PixelQi’s offering interleaves in a single LCD display a backlit transmissive RGB display with a reflective monochrome display.  The user is able to switch from backlit color (laptop) mode to reflective monochrome (reader) mode at the touch of a button for instant power savings.  It is not a true e-paper, as it is not bistable and must consume power continuously to maintain the image.  Color is also impossible in low-power mode.  This ‘one device does everything’ approach is going after the reader and the laptop market.  It is featured in the Adam tablet PC from Notion Ink (available June 2010) and XO systems from One Laptop Per Child.

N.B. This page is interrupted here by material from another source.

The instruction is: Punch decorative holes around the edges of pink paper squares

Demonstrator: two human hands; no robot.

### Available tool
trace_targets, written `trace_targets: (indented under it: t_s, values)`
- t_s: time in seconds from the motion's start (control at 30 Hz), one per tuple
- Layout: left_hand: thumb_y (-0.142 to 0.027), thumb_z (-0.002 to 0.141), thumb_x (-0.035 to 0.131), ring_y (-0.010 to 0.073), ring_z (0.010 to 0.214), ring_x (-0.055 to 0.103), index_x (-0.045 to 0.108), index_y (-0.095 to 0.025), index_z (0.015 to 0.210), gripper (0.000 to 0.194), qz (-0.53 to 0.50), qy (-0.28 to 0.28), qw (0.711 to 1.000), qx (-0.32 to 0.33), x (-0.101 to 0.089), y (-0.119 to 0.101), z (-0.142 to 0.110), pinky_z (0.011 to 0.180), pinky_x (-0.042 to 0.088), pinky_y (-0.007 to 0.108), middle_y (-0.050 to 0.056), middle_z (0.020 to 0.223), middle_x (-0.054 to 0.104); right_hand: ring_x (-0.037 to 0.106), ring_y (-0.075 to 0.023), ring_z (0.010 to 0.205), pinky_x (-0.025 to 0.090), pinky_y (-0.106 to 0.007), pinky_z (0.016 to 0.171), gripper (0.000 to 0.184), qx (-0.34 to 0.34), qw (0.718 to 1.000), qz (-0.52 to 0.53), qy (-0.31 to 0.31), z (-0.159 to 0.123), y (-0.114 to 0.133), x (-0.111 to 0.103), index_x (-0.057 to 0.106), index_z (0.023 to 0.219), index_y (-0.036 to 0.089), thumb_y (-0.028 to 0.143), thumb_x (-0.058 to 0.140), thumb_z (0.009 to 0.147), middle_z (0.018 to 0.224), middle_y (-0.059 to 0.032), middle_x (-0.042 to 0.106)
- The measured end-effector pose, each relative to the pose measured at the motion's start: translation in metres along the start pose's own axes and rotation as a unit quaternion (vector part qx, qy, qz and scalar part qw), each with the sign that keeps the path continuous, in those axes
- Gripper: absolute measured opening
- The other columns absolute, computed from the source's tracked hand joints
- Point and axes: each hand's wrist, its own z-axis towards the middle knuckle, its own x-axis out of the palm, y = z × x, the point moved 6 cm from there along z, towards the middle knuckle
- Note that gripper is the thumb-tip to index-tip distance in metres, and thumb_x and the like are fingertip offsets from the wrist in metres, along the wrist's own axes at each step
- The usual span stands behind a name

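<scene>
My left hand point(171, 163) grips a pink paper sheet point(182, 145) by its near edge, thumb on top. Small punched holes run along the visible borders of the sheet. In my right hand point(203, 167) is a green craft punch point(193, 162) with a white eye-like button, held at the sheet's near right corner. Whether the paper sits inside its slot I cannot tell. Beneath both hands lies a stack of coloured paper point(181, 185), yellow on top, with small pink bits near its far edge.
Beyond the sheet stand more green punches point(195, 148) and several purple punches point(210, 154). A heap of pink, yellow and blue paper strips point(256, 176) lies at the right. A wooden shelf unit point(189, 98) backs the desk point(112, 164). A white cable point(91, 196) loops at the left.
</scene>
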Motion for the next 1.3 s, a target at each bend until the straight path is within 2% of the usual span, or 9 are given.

Either of these displays could represent the future of color displays in general, to say nothing of replacing E-Ink.  This begs the question – will the same bistable, video-rate, low-power color e-paper displays which are supposed to save the e-book reader end up killing it?  If a tablet PC or netbook has a screen that allows 12 hours of battery life to read Shogun during the entire flight to Tokyo, will there be a need for a separate e-reader gadget?  Don’t worry, e-book reader fans.  History tells us that users will invariably use hardware that suits their desired experience rather than alter their usage habits to conform to the hardware.  In plain English, just because a device can do a thing doesn’t mean it’s the best place to do that thing.  After all, camera smartphones with email haven’t killed the digital still camera or the laptop.

Hey wait, what’s this?… you’ll have to excuse me; my GPS-enabled wristwatch phone just notified me I’m too far away from my baby’s crib and initiated a streaming video feed from her monitor while simultaneously downloading a copy of Parenting for Dummies.  And my wife is on line 2.  Gotta go!